Best Marketing Practices During COVID-19

Adapt Internal Practices
It is important that all employees and stakeholders are aware of changes being made to respond to COVID-19 before these changes are made public. Here’s a list of to-do’s to keep in mind:
- Are the hours of your business changing? Are you closing?
- Have you made changes to cleaning procedures?
- Are there new services you are offering — online classes, contactless delivery etc.?
- Who is the point of contact should someone have a question regarding customer service, returns, when you will reopen etc.?
- Who is expected to work from home, who is expected to be at your physical location?
- What is your work from home policy?

Keep Your Customers in the know.
Current and potential customers will be looking on your website, Google and social media pages for updates on what your business is doing to prevent the spread of COVID-19. It is important to have that information readily available.
- Update your Google My Business listing, Facebook, your website etc. to reflect updated hours and closings.
- Send an email to your list letting people know about your action plan for the next few weeks. Are your hours changing, are you closing, are you offering additional services?
- Update social media and your website when new information becomes available about your business – did you decide to offer free shipping, do you have a time when the store is only open for elderly people?
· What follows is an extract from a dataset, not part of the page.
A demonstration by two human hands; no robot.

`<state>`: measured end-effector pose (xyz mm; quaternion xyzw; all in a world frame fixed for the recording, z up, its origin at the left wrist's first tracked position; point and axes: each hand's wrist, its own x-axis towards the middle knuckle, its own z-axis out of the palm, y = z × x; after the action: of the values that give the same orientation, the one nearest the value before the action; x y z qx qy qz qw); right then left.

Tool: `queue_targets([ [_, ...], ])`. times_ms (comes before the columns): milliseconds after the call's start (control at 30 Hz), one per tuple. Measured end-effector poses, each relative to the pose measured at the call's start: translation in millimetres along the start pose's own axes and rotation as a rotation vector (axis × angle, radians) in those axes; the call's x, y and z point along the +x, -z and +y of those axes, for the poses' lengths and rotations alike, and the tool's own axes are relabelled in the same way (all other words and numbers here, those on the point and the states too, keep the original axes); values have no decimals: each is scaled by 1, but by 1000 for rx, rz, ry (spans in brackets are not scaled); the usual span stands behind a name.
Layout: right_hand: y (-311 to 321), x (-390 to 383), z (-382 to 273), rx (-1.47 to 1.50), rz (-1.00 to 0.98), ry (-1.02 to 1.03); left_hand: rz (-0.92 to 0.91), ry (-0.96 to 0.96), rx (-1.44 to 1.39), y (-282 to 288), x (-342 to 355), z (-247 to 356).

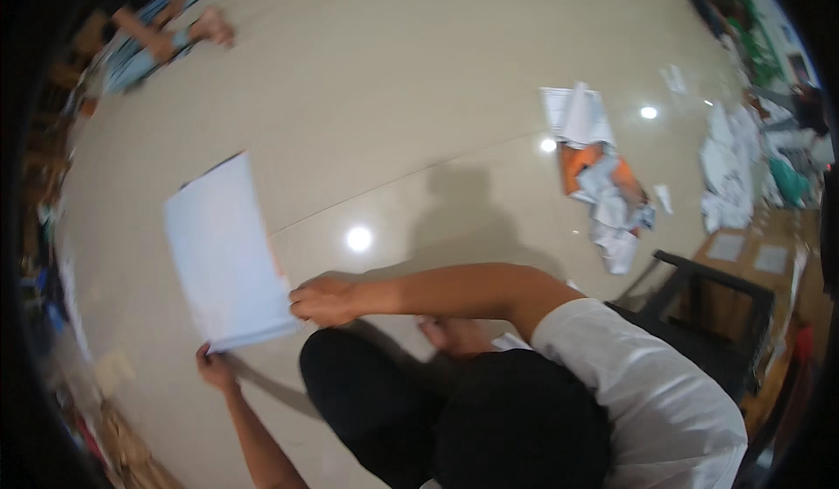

Assess Your Current Marketing.
- Take some time to ensure all of your ads, especially your Google Shopping campaigns and feeds, are accurate — correct pricing, availability and shipping information are all imperative.
- Check your campaign settings to adjust any settings like daily spend budgets and goals related to performance. It may be harder to get the quality of impressions that you were seeing previously and settings like daily spend goals will have channels trying to spend even if the quality isn’t there.
- Check automated emails as well as campaigns for tone and ensure the messaging in these emails are appropriate for the current situation.
- Check social posts to ensure the messaging is appropriate for the current situation.
- Negative keywords – make sure you are checking search queries and adding negative keywords such as “Covid-19” “virus” “coronavirus.”

Pivot Your Business
You’ve worked hard to get your marketing on track for 2020 but a lot has changed over the past few weeks. Don’t let COVID-19 ruin that. It’s time to get creative and pivot.
- If you had an ad encouraging people to shop in store and your store is closed, consider updating that ad to encourage people to purchase a sample, swatch etc. online.
- How can the products you sell be used to make social distancing more fun? — If you sell cooking supplies, are there employee favorite recipes you can provide your customer?
- Conference canceled? How can you reinvest that money into other marketing initiatives for the year?
- Use this time to build trust and loyalty with customers — what is your business doing to help during this time of uncertainty?
- Create content that helps — what can you do to help your customers right now? Identify a need, a pain point that your customers are experiencing and give them solutions.
- Be personal – with social distancing as our m.o. right now, opportunities to connect, share personal anecdotes and man an effort to connect with your customers in an authentic way are going to be especially well-received.
In conclusion, remember that not all is lost! Take a deep breath and get creative. Listen to your customers and their needs during this time. How can you be a beacon of light during these trying times?☀️
Interested in receiving monthly iBec Creative updates right in your inbox?
Sign up below and we’ll send you updates once a month. Our newsletters are known to contain: exclusive pictures of the iBec crew having fun, TikTok trends to get your creativity flowing, information on B Corp Certification, and so much more! There’s no limit to what you’ll find in an iBec newsletter.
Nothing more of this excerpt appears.